* _Exercise data_
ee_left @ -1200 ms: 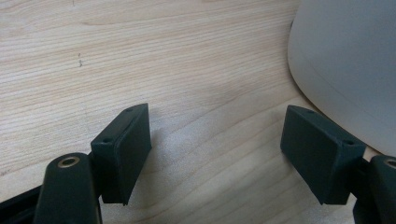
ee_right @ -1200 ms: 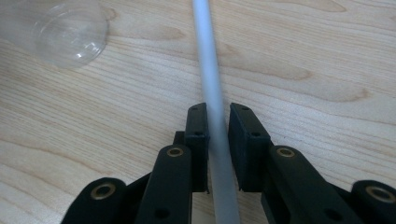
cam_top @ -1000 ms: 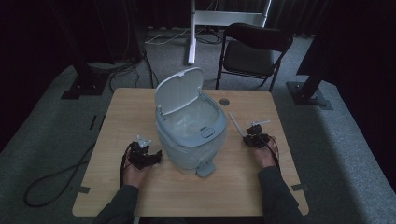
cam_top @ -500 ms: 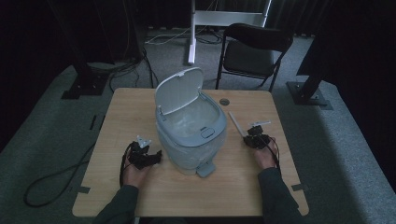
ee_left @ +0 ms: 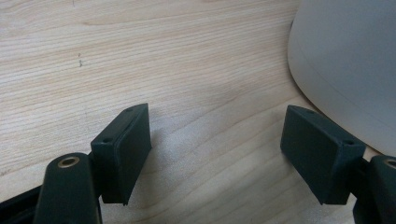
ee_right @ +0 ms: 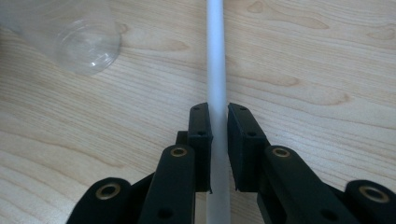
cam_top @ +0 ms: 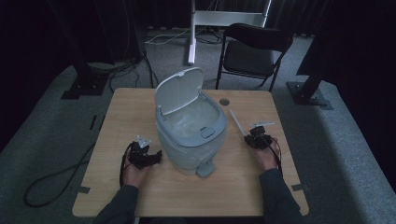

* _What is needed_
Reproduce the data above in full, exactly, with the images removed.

* _Exercise result_
ee_left @ -1200 ms: 
ee_right @ -1200 ms: 
cam_top @ -1000 ms: 
cam_top @ -500 ms: 
ee_left @ +0 ms: 
ee_right @ +0 ms: 
cam_top @ +0 ms: 

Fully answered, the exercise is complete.